Hello, dear friend, you can consult us at any time if you have any questions, add WeChat: THEend8_
COMP9417 Machine Learning Project
1. Introduction
The proliferation of online forums and platforms where users can interact and share their opinions has become
widespread with the introduction of the internet. As the scale of these platforms grow, it has become harder to
monitor and identify abusive or toxic comments manually. Consequently, researchers have turned to machine
learning to help identify these types of conversations at scale.
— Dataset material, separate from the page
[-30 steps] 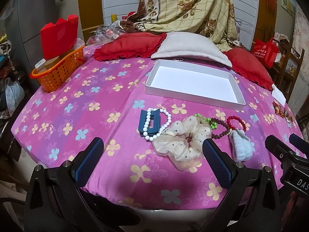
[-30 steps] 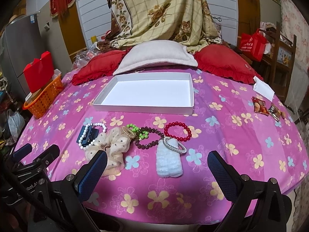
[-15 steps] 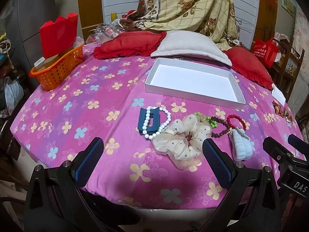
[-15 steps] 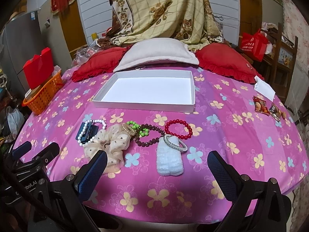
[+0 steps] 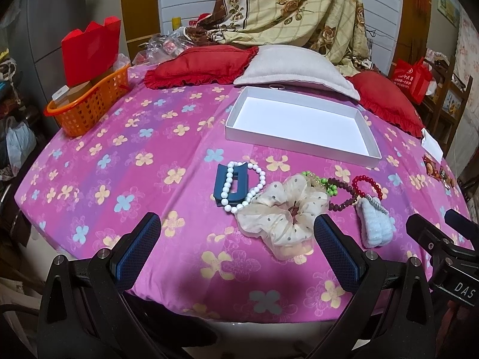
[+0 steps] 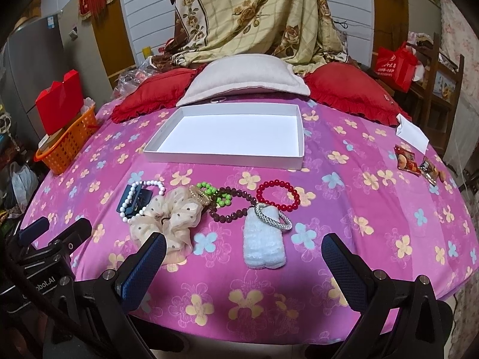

An opportunity to apply machine learning in this context can be found in the Toxic Comment Classification
Challenge on Kaggle . The purpose of the challenge is to implement a set of
classification models capable of detecting different subtypes of toxicity. Previous work on this topic has been
limited to identifying if comments are toxic; in this competition we instead try to classify on the different subtypes
of toxic comments. The data was provided by Kaggle and was derived from Wikipedia’s Talk pages, with crowd-
evaluated labels.
In this project we aim to build a set of models to classify whether a piece of text is labelled as one or more of the
following labels: toxic, severe toxic, obscene, threat, insult, and identity hate. Note that the scope of our problem
is binary classification on six separate labels, not one multiclass label. As such, a piece of text can be classified as
one or more of the listed labels, and we will build a model for each label. The evaluation metric for our project
will be the average of the individual ROC AUCs of each predicted label, consistent with Kaggle’s evaluation metric.
A sample of the text and labels are provided in the appendix.
2. Implementation
In this section we discuss the different aspects considered in building our final set of models, including feature
extraction from text, a review of appropriate learning algorithms for this task, hyperparameter tuning, nested
cross validation, the implementation of a model algorithm selection process to automate the model build across
six labels, and finally, evaluation of our models on test data. Implementation was done using Python 3.8.